I'm still being reasonably cautious. There is a new strain of covid from South Africa (where I don't think we've done much to help poor people get vaccinated, and so the virus has been able to mutate) and deaths in Germany from covid since the start of the pandemic are just over 100,000 people, which is terrible. They have a low rate of vaccination. I think they are now making it mandatory.
So it's reasonable to take sensible precautions if you're vulnerable and very good reason to get vaccinated.
From what little I've seen today(ABC Online & News 24), , they do not know much about this new strain, 'Omicron', whether it is actually more transmissible or not, more severe or not, or even if the vaccines we have will or won't be as protective against this strain either.
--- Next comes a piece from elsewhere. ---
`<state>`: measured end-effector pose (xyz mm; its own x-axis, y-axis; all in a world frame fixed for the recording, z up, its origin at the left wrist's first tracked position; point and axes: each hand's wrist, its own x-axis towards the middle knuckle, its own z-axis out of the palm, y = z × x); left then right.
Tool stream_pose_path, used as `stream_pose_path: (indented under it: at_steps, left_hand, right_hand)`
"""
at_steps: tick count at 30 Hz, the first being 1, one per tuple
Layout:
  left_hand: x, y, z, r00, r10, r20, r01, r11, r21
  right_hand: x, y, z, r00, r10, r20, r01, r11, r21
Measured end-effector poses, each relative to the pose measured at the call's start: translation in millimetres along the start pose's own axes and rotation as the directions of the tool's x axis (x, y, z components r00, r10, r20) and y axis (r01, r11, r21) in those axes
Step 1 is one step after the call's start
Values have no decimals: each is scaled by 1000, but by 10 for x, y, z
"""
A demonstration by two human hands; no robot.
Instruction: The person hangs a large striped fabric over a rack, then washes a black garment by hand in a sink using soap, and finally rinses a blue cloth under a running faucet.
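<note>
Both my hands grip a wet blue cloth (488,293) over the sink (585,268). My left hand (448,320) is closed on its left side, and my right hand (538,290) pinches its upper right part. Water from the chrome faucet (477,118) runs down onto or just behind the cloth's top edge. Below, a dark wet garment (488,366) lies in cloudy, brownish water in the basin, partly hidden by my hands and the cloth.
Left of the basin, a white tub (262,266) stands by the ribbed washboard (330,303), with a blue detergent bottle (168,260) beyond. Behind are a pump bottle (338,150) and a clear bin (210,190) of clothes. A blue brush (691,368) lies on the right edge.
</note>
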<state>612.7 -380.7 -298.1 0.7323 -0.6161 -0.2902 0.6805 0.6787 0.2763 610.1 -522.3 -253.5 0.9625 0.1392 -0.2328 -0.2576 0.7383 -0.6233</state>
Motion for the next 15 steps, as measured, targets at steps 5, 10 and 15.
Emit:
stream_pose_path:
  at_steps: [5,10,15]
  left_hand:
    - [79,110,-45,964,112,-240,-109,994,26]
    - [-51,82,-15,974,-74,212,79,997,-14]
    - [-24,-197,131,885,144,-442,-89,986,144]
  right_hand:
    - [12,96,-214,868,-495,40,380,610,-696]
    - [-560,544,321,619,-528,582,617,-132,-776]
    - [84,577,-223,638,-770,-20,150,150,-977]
Thus far there are no cases of COVID-19 Omicron verified within Australia.
The people infected inthose countries in southern Africa, they have noted, a large number of them are not vaccinated.But that doesn't surprise me, because a large porportion of people in Africaa are not vaccinated anyway.
Travel bans have been announced for the following countries:
South Africa, Namibia, Zimbabwe, Botswana, Lesotho, Eswatini, The Seychelles, Malawi and Mozambique.
(As listed on ABC Online tonight.)
IfIf you or someone you know may be effected by the latest restrictions & travel bans, please seek advice from Government sources.
& that's about it. Except it makes me feel somewhat on alert, not flashing lights & klaxons, but thinking I will be checking for updates a little more. (grumble, grumble) & more of that trying to not think of a pink rhinoceros. & too many days ahead, too.
l don't believe it.l needed stuff for work at Bunnings today , guard at the door says you can't come in unless you have your certificate and we want it on paper not the ph app.
Just wth, and the won't even except the ph app , whatever that is. 18 mths of this and our Bunnings has been open right through bar for 1 wk , and now you can't get in without an "on paper" certificate. That's it , they've lost my custom, no thanks , the over kill is ridiculous it's only Bunnings. Went over to the other guys walked straight in , my future supplier from here on.